When you return the data, keep each character exactly as it appears.

## Information supplied
####################

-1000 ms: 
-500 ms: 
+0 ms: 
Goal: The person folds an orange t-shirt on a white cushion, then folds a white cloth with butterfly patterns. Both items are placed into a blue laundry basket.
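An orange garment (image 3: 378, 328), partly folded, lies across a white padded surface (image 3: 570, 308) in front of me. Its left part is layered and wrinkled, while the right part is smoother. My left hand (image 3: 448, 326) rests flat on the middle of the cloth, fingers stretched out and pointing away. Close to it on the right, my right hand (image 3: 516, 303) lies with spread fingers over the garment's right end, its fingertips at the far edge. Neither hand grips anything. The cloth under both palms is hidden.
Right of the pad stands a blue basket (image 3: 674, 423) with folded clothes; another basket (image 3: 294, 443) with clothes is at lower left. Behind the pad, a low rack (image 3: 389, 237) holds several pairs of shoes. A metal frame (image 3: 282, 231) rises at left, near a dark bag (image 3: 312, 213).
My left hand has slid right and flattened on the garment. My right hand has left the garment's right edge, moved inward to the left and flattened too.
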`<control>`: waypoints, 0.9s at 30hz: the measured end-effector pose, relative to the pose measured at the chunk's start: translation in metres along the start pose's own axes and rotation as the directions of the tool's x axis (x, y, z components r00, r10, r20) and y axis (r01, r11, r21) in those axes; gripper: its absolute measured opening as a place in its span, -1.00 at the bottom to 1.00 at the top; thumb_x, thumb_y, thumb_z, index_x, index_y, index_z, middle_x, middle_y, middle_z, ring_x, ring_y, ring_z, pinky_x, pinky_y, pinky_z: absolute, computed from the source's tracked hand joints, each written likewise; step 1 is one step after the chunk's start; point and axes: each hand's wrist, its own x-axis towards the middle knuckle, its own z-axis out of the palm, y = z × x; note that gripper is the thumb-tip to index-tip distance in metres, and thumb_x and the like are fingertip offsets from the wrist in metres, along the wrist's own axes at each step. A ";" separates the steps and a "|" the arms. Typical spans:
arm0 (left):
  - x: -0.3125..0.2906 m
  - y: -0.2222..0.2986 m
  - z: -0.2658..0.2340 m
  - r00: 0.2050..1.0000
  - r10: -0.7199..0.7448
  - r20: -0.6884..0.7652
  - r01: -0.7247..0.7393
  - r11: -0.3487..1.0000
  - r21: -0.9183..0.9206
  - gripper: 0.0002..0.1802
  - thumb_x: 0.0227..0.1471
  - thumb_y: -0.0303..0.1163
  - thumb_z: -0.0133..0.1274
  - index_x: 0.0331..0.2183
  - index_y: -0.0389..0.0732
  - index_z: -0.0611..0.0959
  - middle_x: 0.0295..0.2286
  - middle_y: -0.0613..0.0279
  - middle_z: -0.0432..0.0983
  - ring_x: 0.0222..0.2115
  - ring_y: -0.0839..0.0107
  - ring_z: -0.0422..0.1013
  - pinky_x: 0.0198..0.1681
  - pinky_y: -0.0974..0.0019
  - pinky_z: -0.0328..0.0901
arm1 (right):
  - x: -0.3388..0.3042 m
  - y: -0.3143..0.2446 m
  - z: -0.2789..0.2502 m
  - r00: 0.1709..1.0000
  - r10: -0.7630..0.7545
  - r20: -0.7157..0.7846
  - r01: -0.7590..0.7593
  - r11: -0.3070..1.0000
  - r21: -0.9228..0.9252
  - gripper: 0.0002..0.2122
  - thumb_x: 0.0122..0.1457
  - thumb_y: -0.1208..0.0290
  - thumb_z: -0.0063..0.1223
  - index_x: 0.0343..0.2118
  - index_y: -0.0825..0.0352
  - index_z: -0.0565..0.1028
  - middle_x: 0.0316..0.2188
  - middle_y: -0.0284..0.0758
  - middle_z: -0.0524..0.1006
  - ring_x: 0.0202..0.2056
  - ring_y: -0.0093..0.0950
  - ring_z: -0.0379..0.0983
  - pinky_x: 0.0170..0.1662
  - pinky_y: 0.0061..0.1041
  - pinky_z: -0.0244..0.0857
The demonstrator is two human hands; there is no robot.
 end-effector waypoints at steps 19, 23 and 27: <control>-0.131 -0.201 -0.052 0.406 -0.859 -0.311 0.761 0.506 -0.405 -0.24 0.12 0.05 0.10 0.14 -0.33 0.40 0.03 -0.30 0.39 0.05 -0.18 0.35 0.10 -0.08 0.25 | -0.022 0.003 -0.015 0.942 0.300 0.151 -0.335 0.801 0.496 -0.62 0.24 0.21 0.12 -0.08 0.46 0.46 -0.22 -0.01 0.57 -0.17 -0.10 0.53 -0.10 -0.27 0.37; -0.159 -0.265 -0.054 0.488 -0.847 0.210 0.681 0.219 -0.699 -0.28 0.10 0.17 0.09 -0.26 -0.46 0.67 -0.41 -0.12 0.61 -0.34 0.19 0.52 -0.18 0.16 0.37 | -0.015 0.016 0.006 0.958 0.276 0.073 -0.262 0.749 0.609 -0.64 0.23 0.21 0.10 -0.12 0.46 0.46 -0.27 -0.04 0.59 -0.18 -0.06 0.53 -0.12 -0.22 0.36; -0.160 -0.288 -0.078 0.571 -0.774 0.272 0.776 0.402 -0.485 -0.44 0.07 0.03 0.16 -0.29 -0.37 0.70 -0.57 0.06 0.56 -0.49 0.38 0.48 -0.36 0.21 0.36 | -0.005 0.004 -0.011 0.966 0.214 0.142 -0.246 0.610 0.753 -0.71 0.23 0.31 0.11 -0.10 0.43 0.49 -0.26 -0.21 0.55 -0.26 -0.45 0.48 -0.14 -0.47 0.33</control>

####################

## Solution for this exercise
-1000 ms: 
-500 ms: 
+0 ms: 
Goal: The person folds an orange t-shirt on a white cushion, then folds a white cloth with butterfly patterns. Both items are placed into a blue laundry basket.
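An orange garment (image 3: 378, 328), partly folded, lies across a white padded surface (image 3: 570, 308) in front of me. Its left part is layered and wrinkled, while the right part is smoother. My left hand (image 3: 448, 326) rests flat on the middle of the cloth, fingers stretched out and pointing away. Close to it on the right, my right hand (image 3: 516, 303) lies with spread fingers over the garment's right end, its fingertips at the far edge. Neither hand grips anything. The cloth under both palms is hidden.
Right of the pad stands a blue basket (image 3: 674, 423) with folded clothes; another basket (image 3: 294, 443) with clothes is at lower left. Behind the pad, a low rack (image 3: 389, 237) holds several pairs of shoes. A metal frame (image 3: 282, 231) rises at left, near a dark bag (image 3: 312, 213).
My left hand has slid right and flattened on the garment. My right hand has left the garment's right edge, moved inward to the left and flattened too.
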`<control>`: waypoints, 0.9s at 30hz: the measured end-effector pose, relative to the pose measured at the chunk's start: translation in metres along the start pose's own axes and rotation as the directions of the tool's x axis (x, y, z components r00, r10, r20) and y axis (r01, r11, r21) in those axes; gripper: its absolute measured opening as a place in its span, -1.00 at the bottom to 1.00 at the top; thumb_x, thumb_y, thumb_z, index_x, index_y, index_z, middle_x, middle_y, middle_z, ring_x, ring_y, ring_z, pinky_x, pinky_y, pinky_z: absolute, computed from the source's tracked hand joints, each written likewise; step 1 is one step after the chunk's start; point and axes: each hand's wrist, its own x-axis towards the middle knuckle, its own z-axis out of the palm, y = z × x; note that gripper is the thumb-tip to index-tip distance in metres, and thumb_x and the like are fingertip offsets from the wrist in metres, along the wrist's own axes at each step. A ";" separates the steps and a "|" the arms. Typical spans:
arm0 (left):
  - x: -0.3125..0.2906 m
  - y: -0.2222..0.2986 m
  - z: -0.2658..0.2340 m
  - r00: 0.2050..1.0000
  - r10: -0.7199..0.7448
  - r20: -0.6884..0.7652
  - r01: -0.7247..0.7393
  - r11: -0.3487..1.0000
  - r21: -0.9183..0.9206
  - gripper: 0.0002..0.1802
  - thumb_x: 0.0227..0.1471
  - thumb_y: -0.0303..0.1163
  - thumb_z: -0.0133..0.1274
  - index_x: 0.0331..0.2183
  - index_y: -0.0389..0.0732
  - index_z: -0.0611..0.0959
  - middle_x: 0.0295..0.2286
  - middle_y: -0.0613..0.0279
  - middle_z: -0.0432..0.0983
  - ring_x: 0.0222..0.2115
  - ring_y: -0.0839..0.0107
  - ring_z: -0.0422..0.1013
  - pinky_x: 0.0198..0.1681
  - pinky_y: -0.0974..0.0019
  - pinky_z: -0.0328..0.0901
arm1 (right):
  - x: -0.3388..0.3042 m
  - y: -0.3143..0.2446 m
  - z: -0.2789..0.2502 m
  - r00: 0.1709..1.0000
  - r10: -0.7630..0.7545
  - r20: -0.7157..0.7846
  - r01: -0.7590..0.7593
  - r11: -0.3070..1.0000
  - r21: -0.9228..0.9252
  - gripper: 0.0002..0.2122
  - thumb_x: 0.0122..0.1457
  - thumb_y: -0.1208..0.0290
  - thumb_z: -0.0063..0.1223
  - index_x: 0.0343..0.2118
  - index_y: -0.0825..0.0352
  - index_z: -0.0565..0.1028
  - middle_x: 0.0316..0.2188
  - middle_y: -0.0284..0.0758
  - middle_z: -0.0524..0.1006
  - ring_x: 0.0202..0.2056
  - ring_y: -0.0093..0.0950
  - ring_z: -0.0379..0.0983
  - pinky_x: 0.0170..0.1662
  - pinky_y: 0.0061..0.1041
  - pinky_z: -0.0244..0.0857
The demonstrator is two human hands; there is no robot.
 end-effector waypoints at steps 19, 23 and 27: <control>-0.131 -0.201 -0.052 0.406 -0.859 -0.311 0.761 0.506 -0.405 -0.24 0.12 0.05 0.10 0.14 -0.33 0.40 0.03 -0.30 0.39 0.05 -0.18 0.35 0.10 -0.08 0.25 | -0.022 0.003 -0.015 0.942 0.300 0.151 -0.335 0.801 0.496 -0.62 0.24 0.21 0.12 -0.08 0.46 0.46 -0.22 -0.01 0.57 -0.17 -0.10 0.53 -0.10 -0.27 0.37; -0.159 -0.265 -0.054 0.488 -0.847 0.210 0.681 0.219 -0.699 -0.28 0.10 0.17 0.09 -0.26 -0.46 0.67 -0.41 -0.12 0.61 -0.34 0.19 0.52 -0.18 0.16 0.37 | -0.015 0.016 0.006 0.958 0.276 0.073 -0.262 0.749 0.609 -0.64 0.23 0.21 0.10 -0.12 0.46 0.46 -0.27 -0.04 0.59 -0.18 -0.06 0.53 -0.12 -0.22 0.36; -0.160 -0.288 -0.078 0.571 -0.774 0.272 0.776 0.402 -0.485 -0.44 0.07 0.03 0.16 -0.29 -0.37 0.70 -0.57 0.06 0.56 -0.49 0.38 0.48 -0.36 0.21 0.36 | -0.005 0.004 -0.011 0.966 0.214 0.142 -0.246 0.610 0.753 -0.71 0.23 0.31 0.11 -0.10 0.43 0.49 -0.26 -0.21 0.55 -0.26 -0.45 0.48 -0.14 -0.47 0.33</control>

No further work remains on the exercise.